ULUSAL BİRLİK SEFERBERLİĞİ
Türkiye'nin Kürt halkının kazanımlarını ortadan kaldırmak için varlığını ve yokluğunu ortaya koyduğuna ifade eden Karamus, "Kürt halkına yönelik bir soykırım saldırısı yürütüyor. 70 milyon Kürdün haklarına ulaşmaması için saldırıyor. Saldırılarda hastaneler, okullar, toplumun ihtiyaçlarını karşılamak için kurulan alanlar bombalandı. Ama Kobanê'de ortaya çıkan ruh direnecektir ve direnişini sürdürecektir. Çünkü Kürt halkının direnmekten başka çaresi yok. Bu şekilde kazanacağız. NATO, ABD, Rusya ve Avrupa Birliği'ne, Kürt halkına verdikleri söz ve anlaşmaları yerine getirmeleri ve sessiz kalmamaları çağrısında bulunuyoruz. Her bir Kurdistani kurum ve partinin görevini yerine getirmesi gerekir ve hiç kimse susmamalı. KNK olarak direneceğimizi ve elimizden geleni yapacağımızı belirtiyoruz. Saldırılara karşı da ulusal birlik seferberliği ilan ettiğimizi belirtiyoruz” ifadelerini kullandı.
KDP'YE UYARI
Saldırılarla sadece bir gücün veya partinin hedef alınmadığını kaydeden Karamus, bir bütünen Kürt kazanımların hedef alındığını kaydetti. Karamus, "Kimin hangi partiden olduğu önemli değil. Türk devletinin saldırılarının tamamı Kürt halkına yöneliktir. Aynı zamanda işgalci İran devleti de saldırılara başladı. Bu dört sömürge devleti Kürt halkına hiç bir şekilde fırsat vermek istemiyor. Direniş güçleri bugün tasfiye edilirse Rojava’da ve Başûr’da statü kalmaz. Düşman ile işbirliği yapsanız bile amacına ulaştığında sizi ortadan kaldıracaktır. Federe Kurdistan Hükümeti ve KDP, Rojava’ya yönelik bu saldırıları kendisine yapılmış bir saldırı olarak görmezse tuzağa düşer. Bu saldırılara karşı diyalog içinde olmalıyız ve ulusal bir tavırla karşı durmalıyız" diye konuştu.
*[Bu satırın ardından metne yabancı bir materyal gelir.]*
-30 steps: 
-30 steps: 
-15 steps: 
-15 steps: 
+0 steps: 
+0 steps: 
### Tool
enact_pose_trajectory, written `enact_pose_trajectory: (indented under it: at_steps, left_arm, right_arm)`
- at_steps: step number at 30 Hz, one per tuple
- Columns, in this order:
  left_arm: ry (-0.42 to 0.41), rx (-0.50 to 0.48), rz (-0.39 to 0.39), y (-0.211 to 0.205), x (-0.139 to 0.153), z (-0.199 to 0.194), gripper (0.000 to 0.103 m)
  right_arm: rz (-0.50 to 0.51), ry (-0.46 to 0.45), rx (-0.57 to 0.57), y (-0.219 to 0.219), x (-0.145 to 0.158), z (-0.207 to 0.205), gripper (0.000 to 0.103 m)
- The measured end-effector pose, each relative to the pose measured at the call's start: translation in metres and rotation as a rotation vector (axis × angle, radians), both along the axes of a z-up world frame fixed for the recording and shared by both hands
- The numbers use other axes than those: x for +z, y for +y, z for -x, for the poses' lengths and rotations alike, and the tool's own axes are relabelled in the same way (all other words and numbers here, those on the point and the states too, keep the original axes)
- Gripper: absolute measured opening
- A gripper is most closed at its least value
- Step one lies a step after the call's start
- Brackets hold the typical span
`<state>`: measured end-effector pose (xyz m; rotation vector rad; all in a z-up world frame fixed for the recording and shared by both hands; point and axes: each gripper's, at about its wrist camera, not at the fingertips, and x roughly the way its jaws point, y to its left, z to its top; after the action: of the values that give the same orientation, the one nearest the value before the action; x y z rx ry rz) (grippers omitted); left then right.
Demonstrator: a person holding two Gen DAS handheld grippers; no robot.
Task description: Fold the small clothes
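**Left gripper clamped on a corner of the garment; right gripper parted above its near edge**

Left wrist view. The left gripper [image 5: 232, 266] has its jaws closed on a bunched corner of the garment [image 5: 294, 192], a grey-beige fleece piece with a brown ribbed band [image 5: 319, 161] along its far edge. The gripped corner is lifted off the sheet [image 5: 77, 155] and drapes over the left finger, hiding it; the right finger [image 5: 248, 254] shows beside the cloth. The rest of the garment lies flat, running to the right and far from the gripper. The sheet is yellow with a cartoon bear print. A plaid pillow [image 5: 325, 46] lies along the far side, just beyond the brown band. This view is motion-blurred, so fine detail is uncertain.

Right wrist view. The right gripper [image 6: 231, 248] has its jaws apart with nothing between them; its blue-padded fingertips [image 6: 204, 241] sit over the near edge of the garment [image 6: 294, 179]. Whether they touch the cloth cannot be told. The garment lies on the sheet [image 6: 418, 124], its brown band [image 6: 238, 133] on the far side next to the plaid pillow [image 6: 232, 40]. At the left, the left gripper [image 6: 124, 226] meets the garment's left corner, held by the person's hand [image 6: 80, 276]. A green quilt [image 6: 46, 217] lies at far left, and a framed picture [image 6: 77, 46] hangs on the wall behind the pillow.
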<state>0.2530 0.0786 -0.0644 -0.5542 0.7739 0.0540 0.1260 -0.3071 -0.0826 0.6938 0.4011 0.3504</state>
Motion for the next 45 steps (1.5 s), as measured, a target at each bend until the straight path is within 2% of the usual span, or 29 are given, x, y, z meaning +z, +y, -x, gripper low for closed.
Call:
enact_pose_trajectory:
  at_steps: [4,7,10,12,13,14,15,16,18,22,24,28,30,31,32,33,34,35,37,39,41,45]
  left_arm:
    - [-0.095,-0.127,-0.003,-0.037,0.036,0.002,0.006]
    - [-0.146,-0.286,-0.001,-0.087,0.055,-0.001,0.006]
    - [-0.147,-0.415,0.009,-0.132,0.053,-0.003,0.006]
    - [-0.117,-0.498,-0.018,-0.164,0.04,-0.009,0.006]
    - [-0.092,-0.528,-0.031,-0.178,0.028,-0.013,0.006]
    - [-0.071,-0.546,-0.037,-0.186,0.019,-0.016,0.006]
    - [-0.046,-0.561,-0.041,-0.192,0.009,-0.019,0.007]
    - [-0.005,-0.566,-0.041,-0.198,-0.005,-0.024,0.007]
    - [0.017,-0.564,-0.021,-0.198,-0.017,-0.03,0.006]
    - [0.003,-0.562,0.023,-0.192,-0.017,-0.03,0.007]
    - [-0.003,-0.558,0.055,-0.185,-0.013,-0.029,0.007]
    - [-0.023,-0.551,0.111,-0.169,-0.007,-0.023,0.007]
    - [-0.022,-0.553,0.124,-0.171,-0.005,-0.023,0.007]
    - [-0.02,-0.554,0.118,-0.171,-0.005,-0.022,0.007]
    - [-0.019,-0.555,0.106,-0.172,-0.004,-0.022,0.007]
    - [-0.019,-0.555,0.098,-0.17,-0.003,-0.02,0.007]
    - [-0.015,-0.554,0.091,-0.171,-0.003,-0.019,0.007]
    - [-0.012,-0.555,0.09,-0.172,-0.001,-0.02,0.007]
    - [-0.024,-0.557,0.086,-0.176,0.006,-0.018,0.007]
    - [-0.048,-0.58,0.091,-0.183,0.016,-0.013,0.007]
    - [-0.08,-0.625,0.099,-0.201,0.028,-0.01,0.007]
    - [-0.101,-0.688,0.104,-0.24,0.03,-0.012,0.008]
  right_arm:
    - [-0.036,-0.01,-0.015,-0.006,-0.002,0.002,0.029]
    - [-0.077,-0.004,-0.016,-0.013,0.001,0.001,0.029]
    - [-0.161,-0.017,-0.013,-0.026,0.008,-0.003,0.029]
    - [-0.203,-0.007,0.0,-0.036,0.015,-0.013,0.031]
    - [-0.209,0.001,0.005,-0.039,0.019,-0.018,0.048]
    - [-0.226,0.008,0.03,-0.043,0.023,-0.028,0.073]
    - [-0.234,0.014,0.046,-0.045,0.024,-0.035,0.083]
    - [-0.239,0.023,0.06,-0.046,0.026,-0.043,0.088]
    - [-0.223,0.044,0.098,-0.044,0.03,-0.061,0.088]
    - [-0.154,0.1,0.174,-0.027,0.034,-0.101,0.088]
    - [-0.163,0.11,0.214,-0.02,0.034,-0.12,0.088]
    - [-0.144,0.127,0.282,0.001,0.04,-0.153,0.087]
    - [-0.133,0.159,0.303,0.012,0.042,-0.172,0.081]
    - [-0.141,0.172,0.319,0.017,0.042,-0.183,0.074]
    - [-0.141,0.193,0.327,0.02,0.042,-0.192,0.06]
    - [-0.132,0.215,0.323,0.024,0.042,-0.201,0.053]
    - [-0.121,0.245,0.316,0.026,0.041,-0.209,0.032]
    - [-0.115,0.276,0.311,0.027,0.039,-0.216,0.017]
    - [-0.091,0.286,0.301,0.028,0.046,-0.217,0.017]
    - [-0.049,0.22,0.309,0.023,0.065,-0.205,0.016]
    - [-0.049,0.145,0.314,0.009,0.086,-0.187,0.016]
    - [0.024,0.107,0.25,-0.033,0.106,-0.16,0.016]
‘DİRENMEKTEN BAŞKA ÇARE YOK’
"Gün Rojava’ya sahip çıkma günü" diyen Karamus, şöyle devam etti: "Kürtlerin Stalingrad’ı Kobanê'dir. Çünkü Kobanê özgürlüğün, demokrasinin, barışın simgesi oldu. Kobanê Kürt halkının kalesidir. 1945'te Stalingrad olduysa, 2016-17'de Kobanê oldu. Kobanê dünya çapında ulusal bir simge oldu. Kobanê, Erdoğan'ın bittiği yer oldu. Kürt halkı kararlı ve iradelidir. Bizler kimliğimizle, dilimizle, kültürümüz ve tarihimizle kendi topraklarımızda özgürce yaşamak istiyoruz. Bunun için mücadele ediyoruz. Bizler kimseyi katletmedik, kimseyi soykırımdan geçirmedik. Kurdistan’ı direnmekle özgürleştirmekten başka çare ve seçenek yok" ifadelerini kullandı.